→ Required work
Nothing but an exact copy is asked for: the lines in the material below from the one with "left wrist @" through the one with "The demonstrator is", pictures excluded.

Start of Block

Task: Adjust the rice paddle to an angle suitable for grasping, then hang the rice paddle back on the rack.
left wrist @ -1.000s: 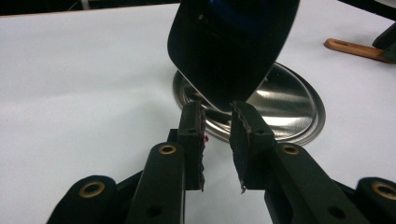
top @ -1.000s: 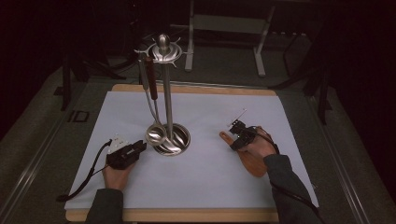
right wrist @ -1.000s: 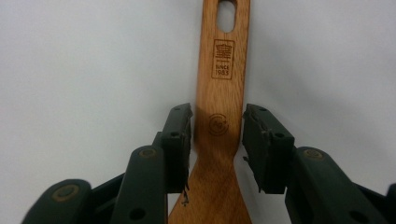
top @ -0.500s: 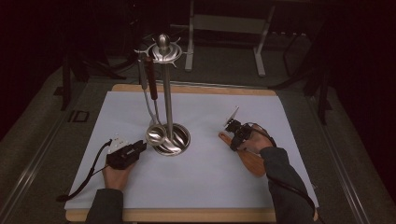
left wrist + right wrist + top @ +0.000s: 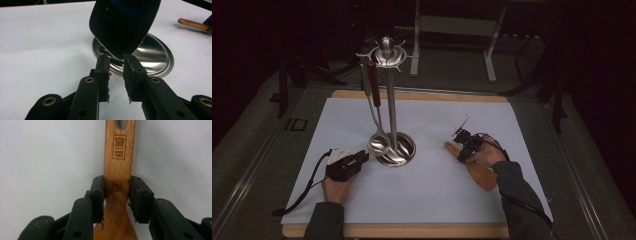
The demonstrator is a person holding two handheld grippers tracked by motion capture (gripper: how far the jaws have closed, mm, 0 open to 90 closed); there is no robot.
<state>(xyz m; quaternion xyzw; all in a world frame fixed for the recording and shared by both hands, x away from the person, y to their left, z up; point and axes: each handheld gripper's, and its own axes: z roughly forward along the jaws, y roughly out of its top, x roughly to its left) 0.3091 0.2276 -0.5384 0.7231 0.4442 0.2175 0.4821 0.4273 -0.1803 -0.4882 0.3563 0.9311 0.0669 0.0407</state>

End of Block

→ Problem solution
left wrist @ -1.000s: 
top @ -1.000s: 
right wrist @ -1.000s: 
top @ -0.500s: 
left wrist + right wrist + top @ +0.000s: 
The demonstrator is a person holding two handheld grippers tracked by motion capture (gripper: how far the jaws have closed, mm, 0 open to 90 closed); there is no robot.

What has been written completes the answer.